@MsGinkgo: Here’s what I would recommend, as a floral designer.
1) Know at least generally what kinds of floral stuff you need. How many bouquets? How many pin-ons (bouonnieres for men, corsages for women)? Any kids participating, and if so, will you want things for them? How many guests do you expect to attend? Will you have round tables, rectangles, or farm-style long tables? Will you want floral stuff for your ceremony area (chairs, aisle, altar, arch)? Other large arrangements for the reception area? Are you interested in floral stuff on other tables besides eating tables, like cake/escort card/gift table? You don’t have to have exact numbers of these things this far out, but most floral designers base their proposals off how many of each thing you need.
2) Have an idea of the look or feel of the event you’re planning. Is it rustic chic? Modern/urban? Traditional church setting and hall reception? The setting and feel for the event can help inform both your color scheme and the flower types.
3) Before the meeting, look at the work that the person you’re meeting with has done in the past, to see if s/he has a similar style to what appeals to you and your partner, florally. I shopw my work to most of my clients when I do an in-person meeting but it helps if they’ve seen some of it ahead of time so they know my style fits with theirs.
4) Are there elements that are really important to you or your partner that need to be included or excluded? Does anyone have an allergy to flowers or a certain flower? Are you really anti-sunflowers? Do you like certain colors or textures or dislike others? Does your culture have any floral traditions that your designer should know about? I work with couples from all kinds of ethnic backgrounds; certain cultures consider some flower types inappropriate for a wedding; others have traditions they like to uphold, like including a sprig of rosemary in a bouquet. Do you have a favorite flower, and if so, are you willing to pay more to have it if it’s out of season?

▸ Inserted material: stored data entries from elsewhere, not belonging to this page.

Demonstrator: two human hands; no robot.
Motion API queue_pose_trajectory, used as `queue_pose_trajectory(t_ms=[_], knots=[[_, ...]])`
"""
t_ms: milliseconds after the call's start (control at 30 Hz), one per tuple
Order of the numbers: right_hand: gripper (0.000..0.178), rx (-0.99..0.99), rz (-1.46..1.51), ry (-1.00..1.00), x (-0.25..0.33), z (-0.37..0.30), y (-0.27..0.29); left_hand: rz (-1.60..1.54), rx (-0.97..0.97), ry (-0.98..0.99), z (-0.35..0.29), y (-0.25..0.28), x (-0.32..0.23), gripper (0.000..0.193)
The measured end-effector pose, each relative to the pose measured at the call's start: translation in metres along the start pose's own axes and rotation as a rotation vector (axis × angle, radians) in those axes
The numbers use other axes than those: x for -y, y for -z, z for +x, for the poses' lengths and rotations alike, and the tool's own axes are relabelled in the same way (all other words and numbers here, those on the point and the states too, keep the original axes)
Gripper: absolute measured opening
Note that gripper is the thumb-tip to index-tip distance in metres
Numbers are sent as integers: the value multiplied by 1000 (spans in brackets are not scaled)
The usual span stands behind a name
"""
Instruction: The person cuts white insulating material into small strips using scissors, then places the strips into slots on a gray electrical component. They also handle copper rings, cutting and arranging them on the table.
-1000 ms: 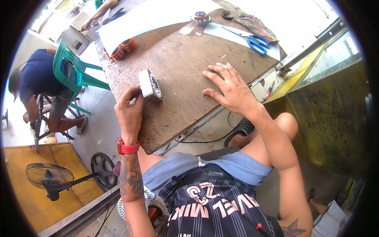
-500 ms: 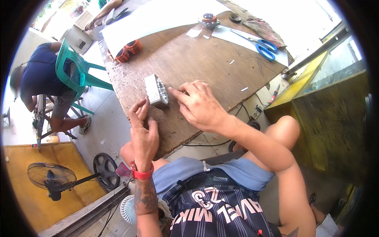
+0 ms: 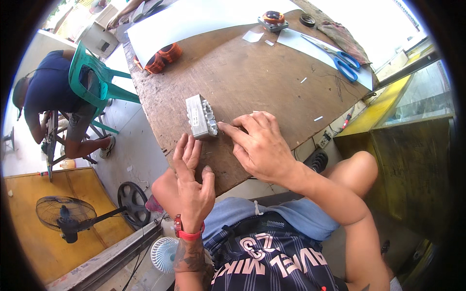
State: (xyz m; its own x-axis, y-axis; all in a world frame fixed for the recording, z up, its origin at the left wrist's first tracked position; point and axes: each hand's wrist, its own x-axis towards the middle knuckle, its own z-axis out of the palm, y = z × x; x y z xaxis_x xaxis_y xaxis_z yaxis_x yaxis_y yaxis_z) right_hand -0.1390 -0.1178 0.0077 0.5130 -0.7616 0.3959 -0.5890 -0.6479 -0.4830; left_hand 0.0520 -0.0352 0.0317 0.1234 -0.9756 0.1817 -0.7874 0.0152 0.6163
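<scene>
A grey metal block (image 3: 198, 116) with a bumpy, scalloped side stands on the worn wooden table (image 3: 272, 92) near its left edge; I cannot make out its exact kind. Just below it, my left hand (image 3: 194, 186) is open, palm partly turned up, thumb apart and fingertips close to the block's near end. My right hand (image 3: 259, 145) is at the block's right, fingers loosely bent and apart, with the index fingertip close to the bumpy side. Nothing shows in either hand.
Blue-handled scissors (image 3: 343, 65) lie on white paper (image 3: 296, 46) at the far right. Copper coils (image 3: 162, 58) sit at the far left, and a wound core (image 3: 273, 20) stands at the back. Left of the table are a green chair (image 3: 92, 80), a bent-over person and a fan (image 3: 65, 213).
The view has shifted, so the table and its things sit differently in the picture. The block appears turned slightly, showing more of its top. My left hand's fingers have spread more.
</scene>
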Motion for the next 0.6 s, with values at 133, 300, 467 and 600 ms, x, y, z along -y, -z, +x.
queue_pose_trajectory(t_ms=[133,300,467,600], knots=[[42,25,5,-7,0,2,0,-57,-57,-22,4,-7,3,55],[42,23,11,-37,0,5,-1,-216,-73,54,7,-8,2,54],[41,40,47,-61,-1,5,-2,-305,-5,152,2,1,-4,52],[39,-4,69,-51,-2,7,0,-406,106,165,26,14,13,64]])
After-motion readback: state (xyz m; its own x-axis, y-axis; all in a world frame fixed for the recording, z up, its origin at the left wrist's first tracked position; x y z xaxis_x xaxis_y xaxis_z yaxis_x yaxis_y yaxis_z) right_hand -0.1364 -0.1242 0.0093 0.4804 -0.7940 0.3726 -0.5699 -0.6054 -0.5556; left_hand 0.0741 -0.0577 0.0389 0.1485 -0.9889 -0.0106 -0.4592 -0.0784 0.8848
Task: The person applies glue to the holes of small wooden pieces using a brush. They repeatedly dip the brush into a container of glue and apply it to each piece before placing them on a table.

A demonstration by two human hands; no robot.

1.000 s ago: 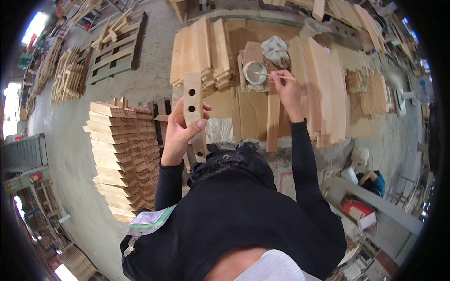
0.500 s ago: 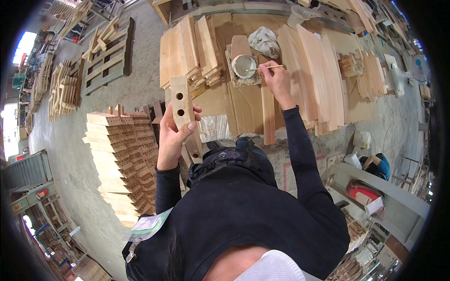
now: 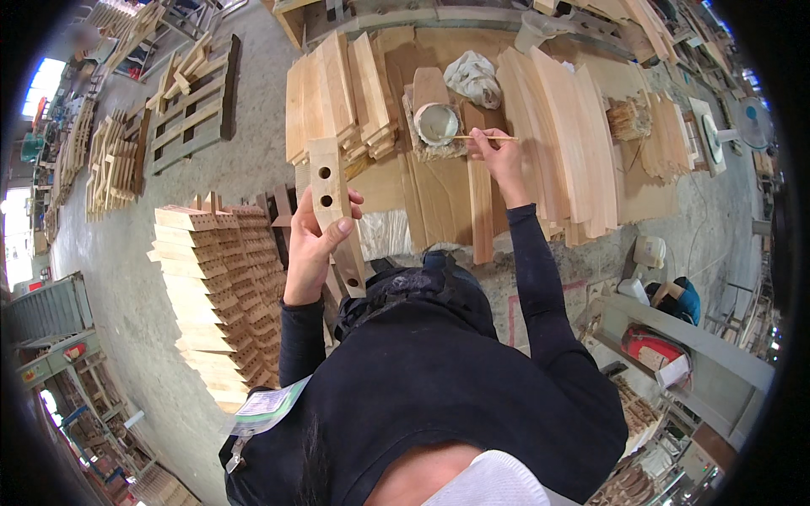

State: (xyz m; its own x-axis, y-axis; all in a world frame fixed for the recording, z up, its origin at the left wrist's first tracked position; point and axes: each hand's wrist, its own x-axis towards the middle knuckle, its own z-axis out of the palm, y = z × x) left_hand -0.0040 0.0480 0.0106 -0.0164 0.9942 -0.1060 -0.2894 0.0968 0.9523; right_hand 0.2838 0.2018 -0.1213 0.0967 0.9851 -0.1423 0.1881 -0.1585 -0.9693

Bring: pictures of what you/the bridal party will be wearing, if you know it already. An idea of your budget; how high of a priority is floral in your overall budget? Pictures of bouquets or flower types you like or that appeal to you. A pinterest board can be easier than having physical copies of pictures, but if your florist is old fashioned or of an older generation, s/he may not be a big internet user. Swatches of fabric or ribbon or other material, if you have it. Your color scheme, if you’ve figured that out. I ask my clients to share their inspiration boards with me for their weddings in general, not just their floral boards, so I can get an overall idea of what inspires them or what attracts them.

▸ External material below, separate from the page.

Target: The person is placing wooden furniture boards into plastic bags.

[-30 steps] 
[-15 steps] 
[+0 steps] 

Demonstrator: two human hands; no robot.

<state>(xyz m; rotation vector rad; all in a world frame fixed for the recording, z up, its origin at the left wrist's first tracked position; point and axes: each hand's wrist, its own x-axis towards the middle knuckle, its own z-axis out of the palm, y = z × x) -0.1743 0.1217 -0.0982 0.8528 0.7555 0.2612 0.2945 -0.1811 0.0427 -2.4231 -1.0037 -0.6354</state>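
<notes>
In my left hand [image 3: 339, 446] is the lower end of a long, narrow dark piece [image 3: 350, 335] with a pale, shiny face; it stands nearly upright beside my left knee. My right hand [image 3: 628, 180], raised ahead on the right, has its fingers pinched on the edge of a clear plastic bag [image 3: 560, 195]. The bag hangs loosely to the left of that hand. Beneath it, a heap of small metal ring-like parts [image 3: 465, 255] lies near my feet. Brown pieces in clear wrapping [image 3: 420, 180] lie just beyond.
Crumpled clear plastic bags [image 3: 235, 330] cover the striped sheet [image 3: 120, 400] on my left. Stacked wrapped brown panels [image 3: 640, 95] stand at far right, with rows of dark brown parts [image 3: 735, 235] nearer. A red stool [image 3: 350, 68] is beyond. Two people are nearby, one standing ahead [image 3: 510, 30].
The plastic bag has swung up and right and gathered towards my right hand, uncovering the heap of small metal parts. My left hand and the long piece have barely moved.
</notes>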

Ask: What is your deposit and payment policy? Cancellation policy? Can you show me recent work? Do you charge separately for delivery and setup? Read their contract, if they have one, to get additional information. I love when clients ask me why I like doing flowers for weddings, or how I got into doing wedding flowers, but not all designers feel the need to have a personal connection with their clients.
Look out for: Someone who seems disorganized or forgetful. Someone who can’t show examples of recent work (either online or in physical photos). Someone who treats you as a cog or is disinterested in your story. Someone who dismisses your ideas out of hand. Someone who is pushy about upselling you or makes you feel ignorant.
Hope this is helpful, and best of luck!